2023-03-09

This is Maëlle's DBGI daily open-notebook.

Today is 2023.03.09

TODO

Check discussion: https://github.com/orgs/digital-botanical-gardens-initiative/discussions
Check Zulip

CODE

NOTES

dbgi meeting

To check: https://dash.gallery/dash-drug-discovery/

WIDS Geneva

https://widsgeneva.ch/

Building a data practice from scratch for a reasonable budget: The Good, the Bad, and the Ugly

Christelle Marfaing, Head of Data, May

Seek and define your Good target
Avoid the bad traps and dead ends
Take the ugly way to get there

Build you data stack

modern data stack movement (good way to start but not perfect) (https://www.alation.com/blog/modern-data-stack-explained/) => Batch ingestion of multiple sources to a DWH
Important to know what you want to build and what you want to buy

A stack is nothing without a team

Full stack or specialized team? Specialization typically develops as a team matures and is heavily influenced by the prevailing trends at the time of the team's creation => will shape your HR policy

Data teams models:

Centralized (one manager - small team)
Hybrid
Decentralized (each business unit works on different projects)
Data Mesh (Trendy in Paris)

How to determine the model for your dream team?

The degree of centralization of a team depends not only on the number of people but also on the team's maturity
While decentralization can have advantages, a poorly executed ...

How to avoid spending all your time recruiting?

Let them learn
LET IT GO

Key takeaways

Be prepared to start it all again.
There is no one-size-fits-all solution, but the more you learn about building a tech stack and team, the more informed your decisions will be.
Building a tech stack and a team are interdependent
Recruiting and keeping employees is a big challenge.

Graph Neural Networks - applications and opportunities

Nadya Chernyavskaya, Senior Researcher, CERN

When?

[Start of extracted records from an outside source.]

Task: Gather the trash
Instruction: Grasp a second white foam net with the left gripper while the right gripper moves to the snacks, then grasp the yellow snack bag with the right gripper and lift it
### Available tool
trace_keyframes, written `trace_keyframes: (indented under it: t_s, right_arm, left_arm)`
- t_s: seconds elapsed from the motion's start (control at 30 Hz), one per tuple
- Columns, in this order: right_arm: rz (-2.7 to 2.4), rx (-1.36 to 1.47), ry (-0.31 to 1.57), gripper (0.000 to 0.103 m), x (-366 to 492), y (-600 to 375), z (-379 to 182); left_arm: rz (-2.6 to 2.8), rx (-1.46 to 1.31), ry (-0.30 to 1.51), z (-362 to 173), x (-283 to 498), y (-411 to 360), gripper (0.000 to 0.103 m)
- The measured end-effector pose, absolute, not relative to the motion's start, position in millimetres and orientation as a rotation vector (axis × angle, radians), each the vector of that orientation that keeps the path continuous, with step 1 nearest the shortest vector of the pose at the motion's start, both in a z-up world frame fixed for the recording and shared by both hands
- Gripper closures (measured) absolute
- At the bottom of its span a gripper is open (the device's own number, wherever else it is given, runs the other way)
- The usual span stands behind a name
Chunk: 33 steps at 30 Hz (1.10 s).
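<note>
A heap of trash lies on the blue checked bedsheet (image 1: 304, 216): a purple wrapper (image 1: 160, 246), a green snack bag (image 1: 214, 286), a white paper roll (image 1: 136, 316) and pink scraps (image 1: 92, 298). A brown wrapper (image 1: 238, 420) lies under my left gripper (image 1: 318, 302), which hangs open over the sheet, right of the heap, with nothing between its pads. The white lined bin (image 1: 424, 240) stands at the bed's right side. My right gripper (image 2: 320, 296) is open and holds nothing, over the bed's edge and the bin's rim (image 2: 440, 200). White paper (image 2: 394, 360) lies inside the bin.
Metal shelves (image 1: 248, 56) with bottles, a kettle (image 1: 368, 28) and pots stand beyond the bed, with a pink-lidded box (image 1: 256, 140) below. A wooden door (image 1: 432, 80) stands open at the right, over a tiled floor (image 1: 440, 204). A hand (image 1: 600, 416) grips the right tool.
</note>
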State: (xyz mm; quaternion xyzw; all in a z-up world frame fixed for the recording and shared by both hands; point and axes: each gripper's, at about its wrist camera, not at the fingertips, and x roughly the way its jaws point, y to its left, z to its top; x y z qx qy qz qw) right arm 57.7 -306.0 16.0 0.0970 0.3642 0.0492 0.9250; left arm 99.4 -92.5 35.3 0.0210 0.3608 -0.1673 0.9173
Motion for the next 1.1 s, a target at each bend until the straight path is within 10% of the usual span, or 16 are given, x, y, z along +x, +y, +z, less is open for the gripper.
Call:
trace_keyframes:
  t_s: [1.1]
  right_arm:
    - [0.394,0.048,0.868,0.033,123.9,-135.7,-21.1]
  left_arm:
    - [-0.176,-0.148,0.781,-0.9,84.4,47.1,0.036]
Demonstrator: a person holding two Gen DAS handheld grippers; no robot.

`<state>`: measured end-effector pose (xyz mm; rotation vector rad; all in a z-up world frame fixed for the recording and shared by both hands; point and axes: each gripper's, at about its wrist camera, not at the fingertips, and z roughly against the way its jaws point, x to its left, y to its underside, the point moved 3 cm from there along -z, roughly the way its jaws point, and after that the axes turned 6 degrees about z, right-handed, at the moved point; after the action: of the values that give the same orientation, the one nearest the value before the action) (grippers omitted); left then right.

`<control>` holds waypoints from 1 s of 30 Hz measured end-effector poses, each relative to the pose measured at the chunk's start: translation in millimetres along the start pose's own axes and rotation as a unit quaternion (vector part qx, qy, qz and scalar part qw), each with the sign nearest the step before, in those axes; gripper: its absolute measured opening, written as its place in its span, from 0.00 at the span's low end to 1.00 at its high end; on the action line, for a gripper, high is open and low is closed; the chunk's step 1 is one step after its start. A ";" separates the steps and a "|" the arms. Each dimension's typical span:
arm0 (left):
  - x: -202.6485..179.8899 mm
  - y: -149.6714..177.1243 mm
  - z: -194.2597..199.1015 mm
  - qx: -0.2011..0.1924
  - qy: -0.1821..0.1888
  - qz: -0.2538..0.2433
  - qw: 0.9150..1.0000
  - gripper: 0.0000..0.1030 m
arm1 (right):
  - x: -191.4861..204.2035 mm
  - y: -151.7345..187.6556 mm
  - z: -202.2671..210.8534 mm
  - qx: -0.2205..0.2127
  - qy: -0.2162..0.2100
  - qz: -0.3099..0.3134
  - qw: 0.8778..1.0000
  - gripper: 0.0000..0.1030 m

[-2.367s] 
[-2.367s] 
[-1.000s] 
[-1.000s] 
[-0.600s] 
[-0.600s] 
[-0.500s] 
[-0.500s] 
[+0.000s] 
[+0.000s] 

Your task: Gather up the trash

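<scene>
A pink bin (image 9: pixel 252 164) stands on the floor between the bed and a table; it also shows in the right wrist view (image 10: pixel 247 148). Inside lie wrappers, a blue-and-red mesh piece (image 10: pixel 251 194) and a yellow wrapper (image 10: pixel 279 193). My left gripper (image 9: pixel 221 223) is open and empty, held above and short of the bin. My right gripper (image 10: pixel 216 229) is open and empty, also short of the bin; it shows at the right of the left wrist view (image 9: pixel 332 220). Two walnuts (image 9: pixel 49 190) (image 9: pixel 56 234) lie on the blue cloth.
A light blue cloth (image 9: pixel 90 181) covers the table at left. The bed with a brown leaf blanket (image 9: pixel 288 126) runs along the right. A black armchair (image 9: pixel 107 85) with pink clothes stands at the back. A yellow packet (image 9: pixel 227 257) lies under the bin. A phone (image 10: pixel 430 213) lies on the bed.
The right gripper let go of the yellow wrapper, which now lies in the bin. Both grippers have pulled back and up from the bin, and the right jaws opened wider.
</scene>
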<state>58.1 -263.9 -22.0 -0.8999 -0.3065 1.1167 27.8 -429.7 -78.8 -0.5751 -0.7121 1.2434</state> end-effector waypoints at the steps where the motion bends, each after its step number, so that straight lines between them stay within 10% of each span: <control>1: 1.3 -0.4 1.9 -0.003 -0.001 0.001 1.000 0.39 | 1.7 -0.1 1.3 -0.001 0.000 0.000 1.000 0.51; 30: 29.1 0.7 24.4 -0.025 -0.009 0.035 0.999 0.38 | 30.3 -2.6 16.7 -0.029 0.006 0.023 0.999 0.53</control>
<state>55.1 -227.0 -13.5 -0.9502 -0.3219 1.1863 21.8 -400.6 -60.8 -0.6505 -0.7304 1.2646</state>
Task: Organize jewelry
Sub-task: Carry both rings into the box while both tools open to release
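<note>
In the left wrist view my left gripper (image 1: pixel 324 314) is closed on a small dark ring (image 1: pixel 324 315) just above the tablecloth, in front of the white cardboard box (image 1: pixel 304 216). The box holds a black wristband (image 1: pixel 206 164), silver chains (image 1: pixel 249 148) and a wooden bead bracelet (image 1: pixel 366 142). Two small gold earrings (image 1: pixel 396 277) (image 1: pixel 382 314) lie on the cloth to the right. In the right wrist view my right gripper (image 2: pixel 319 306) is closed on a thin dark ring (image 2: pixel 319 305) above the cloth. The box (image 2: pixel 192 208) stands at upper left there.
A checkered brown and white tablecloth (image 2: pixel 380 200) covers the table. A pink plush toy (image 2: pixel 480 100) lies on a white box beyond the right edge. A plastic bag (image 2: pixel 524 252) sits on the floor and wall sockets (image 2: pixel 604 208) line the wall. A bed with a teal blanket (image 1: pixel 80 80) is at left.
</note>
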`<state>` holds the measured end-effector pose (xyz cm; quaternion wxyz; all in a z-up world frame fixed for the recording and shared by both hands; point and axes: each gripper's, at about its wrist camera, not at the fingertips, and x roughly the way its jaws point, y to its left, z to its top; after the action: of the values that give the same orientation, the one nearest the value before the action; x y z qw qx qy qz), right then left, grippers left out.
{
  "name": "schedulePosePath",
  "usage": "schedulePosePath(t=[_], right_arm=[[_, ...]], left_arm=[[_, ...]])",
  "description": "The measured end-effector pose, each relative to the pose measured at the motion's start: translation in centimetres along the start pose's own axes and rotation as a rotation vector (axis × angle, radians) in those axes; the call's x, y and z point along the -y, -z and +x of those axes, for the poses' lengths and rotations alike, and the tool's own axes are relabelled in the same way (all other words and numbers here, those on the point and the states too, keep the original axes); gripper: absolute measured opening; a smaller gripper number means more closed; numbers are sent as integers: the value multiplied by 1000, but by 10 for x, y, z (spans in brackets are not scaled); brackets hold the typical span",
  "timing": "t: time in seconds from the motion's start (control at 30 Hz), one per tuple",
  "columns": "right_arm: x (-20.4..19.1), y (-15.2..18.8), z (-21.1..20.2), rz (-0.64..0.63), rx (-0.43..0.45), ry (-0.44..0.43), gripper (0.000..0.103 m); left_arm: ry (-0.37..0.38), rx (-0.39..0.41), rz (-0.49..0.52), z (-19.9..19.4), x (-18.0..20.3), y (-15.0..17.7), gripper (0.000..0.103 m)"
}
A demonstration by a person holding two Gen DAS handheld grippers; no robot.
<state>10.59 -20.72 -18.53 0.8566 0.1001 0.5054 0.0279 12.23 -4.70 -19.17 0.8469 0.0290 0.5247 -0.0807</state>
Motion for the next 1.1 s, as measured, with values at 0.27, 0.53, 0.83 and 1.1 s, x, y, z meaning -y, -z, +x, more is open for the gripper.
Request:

Types of data to benefit from GNNs
What For?
How?

Graph and their properties

nodes and edges with features
directed/undirected
connected/disconnected
Self-loops
multi-graph (edges of different types => heterogenous graph)
permutation invariant (challenging to visualise)

==> Graph structure offers much more flexibility:

arbitrary size and complex topological structure

What for?

Learning on graphs:

Node level- predict a property of a node
Edge/Link level - predict links between two nodes (recommendation systems)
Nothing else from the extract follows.